- [Activity]
Take every line from the records below that includes the word "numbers".

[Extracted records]

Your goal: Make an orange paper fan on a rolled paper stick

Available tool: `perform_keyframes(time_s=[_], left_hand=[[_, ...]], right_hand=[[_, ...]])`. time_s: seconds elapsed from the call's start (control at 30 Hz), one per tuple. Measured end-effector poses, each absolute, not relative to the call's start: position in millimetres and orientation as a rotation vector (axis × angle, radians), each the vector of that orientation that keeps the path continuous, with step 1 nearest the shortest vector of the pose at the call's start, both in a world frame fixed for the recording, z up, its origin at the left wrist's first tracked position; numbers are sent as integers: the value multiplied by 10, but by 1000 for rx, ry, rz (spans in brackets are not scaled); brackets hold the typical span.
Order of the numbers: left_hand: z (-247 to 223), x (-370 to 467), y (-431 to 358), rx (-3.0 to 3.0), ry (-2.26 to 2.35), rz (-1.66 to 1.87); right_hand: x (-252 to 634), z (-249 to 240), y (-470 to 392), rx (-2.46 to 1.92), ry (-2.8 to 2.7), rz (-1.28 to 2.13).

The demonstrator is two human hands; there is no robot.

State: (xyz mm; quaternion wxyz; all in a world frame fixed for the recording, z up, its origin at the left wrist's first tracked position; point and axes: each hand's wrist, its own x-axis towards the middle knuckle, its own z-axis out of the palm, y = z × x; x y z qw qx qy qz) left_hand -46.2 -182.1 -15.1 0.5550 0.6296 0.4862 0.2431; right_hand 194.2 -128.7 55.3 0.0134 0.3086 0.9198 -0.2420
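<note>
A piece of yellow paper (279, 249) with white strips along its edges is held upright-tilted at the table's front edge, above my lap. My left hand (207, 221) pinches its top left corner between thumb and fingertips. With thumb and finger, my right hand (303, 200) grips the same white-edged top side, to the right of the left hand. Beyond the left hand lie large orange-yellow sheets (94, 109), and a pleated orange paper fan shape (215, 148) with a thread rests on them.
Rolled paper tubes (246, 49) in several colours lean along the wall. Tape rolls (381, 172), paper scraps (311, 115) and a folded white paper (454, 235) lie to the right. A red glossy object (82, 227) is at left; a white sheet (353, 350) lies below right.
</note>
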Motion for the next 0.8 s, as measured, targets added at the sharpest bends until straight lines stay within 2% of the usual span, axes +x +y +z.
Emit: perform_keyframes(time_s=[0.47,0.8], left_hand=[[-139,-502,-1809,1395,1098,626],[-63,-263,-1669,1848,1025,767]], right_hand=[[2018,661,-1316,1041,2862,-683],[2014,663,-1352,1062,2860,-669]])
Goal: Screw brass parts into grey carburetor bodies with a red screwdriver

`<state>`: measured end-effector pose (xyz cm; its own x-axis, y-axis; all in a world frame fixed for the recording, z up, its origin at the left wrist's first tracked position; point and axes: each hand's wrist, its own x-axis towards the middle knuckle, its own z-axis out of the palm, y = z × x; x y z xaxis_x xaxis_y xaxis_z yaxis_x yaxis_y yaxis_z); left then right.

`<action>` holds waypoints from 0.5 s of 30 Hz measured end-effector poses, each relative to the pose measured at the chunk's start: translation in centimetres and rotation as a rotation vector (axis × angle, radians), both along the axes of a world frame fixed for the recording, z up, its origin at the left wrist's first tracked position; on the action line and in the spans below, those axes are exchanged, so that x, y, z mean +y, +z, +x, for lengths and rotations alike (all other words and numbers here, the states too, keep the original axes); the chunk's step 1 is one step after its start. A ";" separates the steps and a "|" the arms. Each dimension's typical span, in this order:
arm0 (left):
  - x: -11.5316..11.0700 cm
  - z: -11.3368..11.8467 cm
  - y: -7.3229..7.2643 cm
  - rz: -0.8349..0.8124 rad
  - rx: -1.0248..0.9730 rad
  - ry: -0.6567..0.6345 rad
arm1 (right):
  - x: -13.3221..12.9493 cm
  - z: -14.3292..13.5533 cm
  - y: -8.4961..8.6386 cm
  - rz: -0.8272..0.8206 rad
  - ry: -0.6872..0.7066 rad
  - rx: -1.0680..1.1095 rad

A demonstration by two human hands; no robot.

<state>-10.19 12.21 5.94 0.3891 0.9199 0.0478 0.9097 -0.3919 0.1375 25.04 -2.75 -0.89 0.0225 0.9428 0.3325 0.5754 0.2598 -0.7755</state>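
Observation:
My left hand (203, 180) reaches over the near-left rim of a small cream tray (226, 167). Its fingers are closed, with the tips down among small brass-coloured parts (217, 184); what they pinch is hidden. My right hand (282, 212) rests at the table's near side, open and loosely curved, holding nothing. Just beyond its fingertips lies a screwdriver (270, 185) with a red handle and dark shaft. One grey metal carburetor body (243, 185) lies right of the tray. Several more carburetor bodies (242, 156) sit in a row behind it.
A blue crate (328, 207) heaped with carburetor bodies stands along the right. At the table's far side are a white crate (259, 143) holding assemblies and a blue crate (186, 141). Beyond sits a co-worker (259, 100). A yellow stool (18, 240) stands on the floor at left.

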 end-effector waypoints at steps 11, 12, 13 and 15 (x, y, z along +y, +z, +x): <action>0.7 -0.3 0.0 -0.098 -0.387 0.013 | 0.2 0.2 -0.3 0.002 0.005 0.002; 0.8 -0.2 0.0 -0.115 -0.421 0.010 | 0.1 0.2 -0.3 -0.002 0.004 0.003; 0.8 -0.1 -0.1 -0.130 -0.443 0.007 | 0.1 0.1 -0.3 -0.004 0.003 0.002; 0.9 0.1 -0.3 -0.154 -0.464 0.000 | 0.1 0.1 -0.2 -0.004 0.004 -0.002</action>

- [Solution to this exercise]
Available tool: `perform_keyframes(time_s=[_], left_hand=[[_, ...]], right_hand=[[_, ...]])`. time_s: seconds elapsed from the call's start (control at 30 Hz), one per tuple. Measured end-effector poses, each absolute, not relative to the call's start: position in millimetres and orientation as a rotation vector (axis × angle, radians), each the vector of that orientation that keeps the path continuous, with step 1 nearest the shortest vector of the pose at the call's start, both in a world frame fixed for the recording, z up, its origin at the left wrist's first tracked position; numbers are sent as integers: the value multiplied by 10, but by 1000 for rx, ry, rz (spans in brackets are not scaled); brackets hold the typical span.
Order of the numbers: left_hand: z (-247 to 223), x (-370 to 467), y (-431 to 358), rx (-3.0 to 3.0), ry (-2.26 to 2.35), rz (-1.66 to 1.87); right_hand: x (-252 to 634), z (-249 to 240), y (-470 to 392), rx (-2.46 to 1.92), ry (-2.8 to 2.7), rz (-1.28 to 2.13).
`<action>` holds waypoints from 0.5 s of 30 Hz measured end-effector poses, each relative to the pose measured at the chunk's start: translation in centimetres and rotation as a rotation vector (axis × angle, radians), both along the axes of a world frame fixed for the recording, z up, its origin at the left wrist's first tracked position; on the action line and in the spans below, those axes are exchanged, so that x, y, z mean +y, +z, +x, for lengths and rotations alike (all other words and numbers here, the states too, keep the original axes); the chunk's step 1 is one step after its start. A ";" separates the steps and a "|" the arms. Each dimension's typical span, in this order:

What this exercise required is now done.